• **REQUIREMENT**
Reproduce the records word for word, with nothing left out.
*** MATERIAL SUPPLIED Section Begins ***
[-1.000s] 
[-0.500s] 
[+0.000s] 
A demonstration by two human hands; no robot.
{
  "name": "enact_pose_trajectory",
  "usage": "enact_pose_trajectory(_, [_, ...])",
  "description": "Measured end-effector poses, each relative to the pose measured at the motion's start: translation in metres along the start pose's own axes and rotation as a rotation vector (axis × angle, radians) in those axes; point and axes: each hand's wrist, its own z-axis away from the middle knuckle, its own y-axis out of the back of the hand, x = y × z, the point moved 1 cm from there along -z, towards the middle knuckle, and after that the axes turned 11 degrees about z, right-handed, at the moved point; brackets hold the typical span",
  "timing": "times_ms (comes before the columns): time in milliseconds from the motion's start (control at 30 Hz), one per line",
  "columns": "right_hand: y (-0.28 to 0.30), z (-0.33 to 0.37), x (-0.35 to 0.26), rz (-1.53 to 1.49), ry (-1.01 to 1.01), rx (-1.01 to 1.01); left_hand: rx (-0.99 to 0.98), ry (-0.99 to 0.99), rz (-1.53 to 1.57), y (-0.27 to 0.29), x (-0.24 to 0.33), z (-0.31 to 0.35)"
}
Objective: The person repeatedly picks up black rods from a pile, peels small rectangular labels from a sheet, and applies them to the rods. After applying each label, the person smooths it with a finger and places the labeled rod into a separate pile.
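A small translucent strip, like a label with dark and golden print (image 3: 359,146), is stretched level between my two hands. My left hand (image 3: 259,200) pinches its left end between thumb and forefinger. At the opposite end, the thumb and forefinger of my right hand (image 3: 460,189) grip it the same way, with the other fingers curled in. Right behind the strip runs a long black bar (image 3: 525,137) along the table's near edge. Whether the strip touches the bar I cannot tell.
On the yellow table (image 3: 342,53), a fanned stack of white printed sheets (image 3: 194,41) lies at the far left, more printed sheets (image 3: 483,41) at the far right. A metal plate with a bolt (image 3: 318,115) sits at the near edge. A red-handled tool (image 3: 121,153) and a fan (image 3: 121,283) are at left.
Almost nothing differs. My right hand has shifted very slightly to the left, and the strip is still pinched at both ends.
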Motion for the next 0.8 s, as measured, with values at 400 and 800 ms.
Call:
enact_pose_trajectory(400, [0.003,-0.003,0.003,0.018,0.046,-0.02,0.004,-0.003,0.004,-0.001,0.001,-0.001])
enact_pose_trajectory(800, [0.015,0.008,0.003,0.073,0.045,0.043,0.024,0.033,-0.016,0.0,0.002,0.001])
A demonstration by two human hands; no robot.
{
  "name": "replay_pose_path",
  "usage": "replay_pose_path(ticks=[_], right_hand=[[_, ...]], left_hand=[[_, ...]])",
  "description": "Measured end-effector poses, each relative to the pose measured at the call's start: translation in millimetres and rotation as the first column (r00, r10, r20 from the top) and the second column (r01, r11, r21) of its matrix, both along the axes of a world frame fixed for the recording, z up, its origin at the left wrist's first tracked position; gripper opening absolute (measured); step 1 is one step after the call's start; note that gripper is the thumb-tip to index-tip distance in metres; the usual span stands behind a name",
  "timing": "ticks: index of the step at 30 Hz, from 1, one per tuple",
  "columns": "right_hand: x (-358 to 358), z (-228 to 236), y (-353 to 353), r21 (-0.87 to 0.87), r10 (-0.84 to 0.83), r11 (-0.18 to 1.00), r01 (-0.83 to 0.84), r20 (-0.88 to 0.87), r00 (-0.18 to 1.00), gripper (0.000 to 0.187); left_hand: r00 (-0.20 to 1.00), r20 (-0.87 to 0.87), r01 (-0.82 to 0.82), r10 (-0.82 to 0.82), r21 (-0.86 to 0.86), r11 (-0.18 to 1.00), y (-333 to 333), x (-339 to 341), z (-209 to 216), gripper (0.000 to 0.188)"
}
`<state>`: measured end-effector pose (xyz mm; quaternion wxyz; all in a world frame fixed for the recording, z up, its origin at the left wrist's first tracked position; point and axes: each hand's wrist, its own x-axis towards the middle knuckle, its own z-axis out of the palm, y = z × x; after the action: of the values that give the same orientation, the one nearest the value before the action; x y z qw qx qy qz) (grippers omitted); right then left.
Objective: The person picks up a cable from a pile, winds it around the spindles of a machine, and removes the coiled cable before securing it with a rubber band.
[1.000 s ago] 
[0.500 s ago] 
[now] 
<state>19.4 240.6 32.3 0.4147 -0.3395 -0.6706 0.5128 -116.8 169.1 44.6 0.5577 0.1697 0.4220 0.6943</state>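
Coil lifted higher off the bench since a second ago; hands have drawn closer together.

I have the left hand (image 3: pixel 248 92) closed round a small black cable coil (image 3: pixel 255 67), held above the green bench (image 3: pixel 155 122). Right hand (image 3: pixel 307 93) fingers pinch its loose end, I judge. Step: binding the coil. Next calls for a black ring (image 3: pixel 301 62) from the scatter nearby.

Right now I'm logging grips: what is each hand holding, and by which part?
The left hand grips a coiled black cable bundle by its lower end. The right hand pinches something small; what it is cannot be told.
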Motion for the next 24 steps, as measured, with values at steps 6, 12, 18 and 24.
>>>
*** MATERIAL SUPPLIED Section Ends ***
• **REPLY**
[-1.000s] 
[-0.500s] 
[+0.000s] 
A demonstration by two human hands; no robot.
{
  "name": "enact_pose_trajectory",
  "usage": "enact_pose_trajectory(_, [_, ...])",
  "description": "Measured end-effector poses, each relative to the pose measured at the motion's start: translation in metres along the start pose's own axes and rotation as a rotation vector (axis × angle, radians) in those axes; point and axes: each hand's wrist, its own z-axis away from the middle knuckle, its own y-axis out of the back of the hand, x = y × z, the point moved 1 cm from there along -z, towards the middle knuckle, and after that the axes turned 11 degrees about z, right-handed, at the moved point; brackets hold the typical span",
  "timing": "times_ms (comes before the columns): time in milliseconds from the motion's start (control at 30 Hz), one per line",
  "columns": "right_hand: y (-0.28 to 0.30), z (-0.33 to 0.37), x (-0.35 to 0.26), rz (-1.53 to 1.49), ry (-1.01 to 1.01), rx (-1.01 to 1.01); left_hand: rx (-0.99 to 0.98), ry (-0.99 to 0.99), rz (-1.53 to 1.57), y (-0.27 to 0.29), x (-0.24 to 0.33), z (-0.31 to 0.35)"
}
Objective: The person repeatedly picks up black rods from a pile, peels small rectangular labels from a sheet, and applies them to the rods. After applying each label, the person smooths it with a finger and places the labeled rod into a separate pile.
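A small translucent strip, like a label with dark and golden print (image 3: 359,146), is stretched level between my two hands. My left hand (image 3: 259,200) pinches its left end between thumb and forefinger. At the opposite end, the thumb and forefinger of my right hand (image 3: 460,189) grip it the same way, with the other fingers curled in. Right behind the strip runs a long black bar (image 3: 525,137) along the table's near edge. Whether the strip touches the bar I cannot tell.
On the yellow table (image 3: 342,53), a fanned stack of white printed sheets (image 3: 194,41) lies at the far left, more printed sheets (image 3: 483,41) at the far right. A metal plate with a bolt (image 3: 318,115) sits at the near edge. A red-handled tool (image 3: 121,153) and a fan (image 3: 121,283) are at left.
Almost nothing differs. My right hand has shifted very slightly to the left, and the strip is still pinched at both ends.
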Motion for the next 0.8 s, as measured, with values at 400 and 800 ms.
Call:
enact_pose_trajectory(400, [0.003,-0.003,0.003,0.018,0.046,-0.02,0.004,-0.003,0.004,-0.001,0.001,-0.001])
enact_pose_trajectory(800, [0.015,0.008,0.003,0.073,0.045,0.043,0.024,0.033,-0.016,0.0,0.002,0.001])
A demonstration by two human hands; no robot.
{
  "name": "replay_pose_path",
  "usage": "replay_pose_path(ticks=[_], right_hand=[[_, ...]], left_hand=[[_, ...]])",
  "description": "Measured end-effector poses, each relative to the pose measured at the call's start: translation in millimetres and rotation as the first column (r00, r10, r20 from the top) and the second column (r01, r11, r21) of its matrix, both along the axes of a world frame fixed for the recording, z up, its origin at the left wrist's first tracked position; gripper opening absolute (measured); step 1 is one step after the call's start; note that gripper is the thumb-tip to index-tip distance in metres; the usual span stands behind a name",
  "timing": "ticks: index of the step at 30 Hz, from 1, one per tuple",
  "columns": "right_hand: x (-358 to 358), z (-228 to 236), y (-353 to 353), r21 (-0.87 to 0.87), r10 (-0.84 to 0.83), r11 (-0.18 to 1.00), r01 (-0.83 to 0.84), r20 (-0.88 to 0.87), r00 (-0.18 to 1.00), gripper (0.000 to 0.187); left_hand: r00 (-0.20 to 1.00), r20 (-0.87 to 0.87), r01 (-0.82 to 0.82), r10 (-0.82 to 0.82), r21 (-0.86 to 0.86), r11 (-0.18 to 1.00), y (-333 to 333), x (-339 to 341), z (-209 to 216), gripper (0.000 to 0.188)"
}
`<state>`: measured end-effector pose (xyz mm; quaternion wxyz; all in a world frame fixed for the recording, z up, its origin at the left wrist's first tracked position; point and axes: each hand's wrist, its own x-axis towards the middle knuckle, its own z-axis out of the palm, y = z × x; after the action: of the values that give the same orientation, the one nearest the value before the action; x y z qw qx qy qz) (grippers omitted); right then left.
Objective: The person picks up a cable from a pile, winds it around the spindles of a machine, and removes the coiled cable before securing it with a rubber band.
[1.000 s ago] 
[0.500 s ago] 
[now] 
<state>19.4 240.6 32.3 0.4147 -0.3395 -0.6706 0.5128 -116.8 169.1 44.6 0.5577 0.1697 0.4220 0.6943</state>
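Coil lifted higher off the bench since a second ago; hands have drawn closer together.

I have the left hand (image 3: pixel 248 92) closed round a small black cable coil (image 3: pixel 255 67), held above the green bench (image 3: pixel 155 122). Right hand (image 3: pixel 307 93) fingers pinch its loose end, I judge. Step: binding the coil. Next calls for a black ring (image 3: pixel 301 62) from the scatter nearby.

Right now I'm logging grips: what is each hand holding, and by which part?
The left hand grips a coiled black cable bundle by its lower end. The right hand pinches something small; what it is cannot be told.
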Motion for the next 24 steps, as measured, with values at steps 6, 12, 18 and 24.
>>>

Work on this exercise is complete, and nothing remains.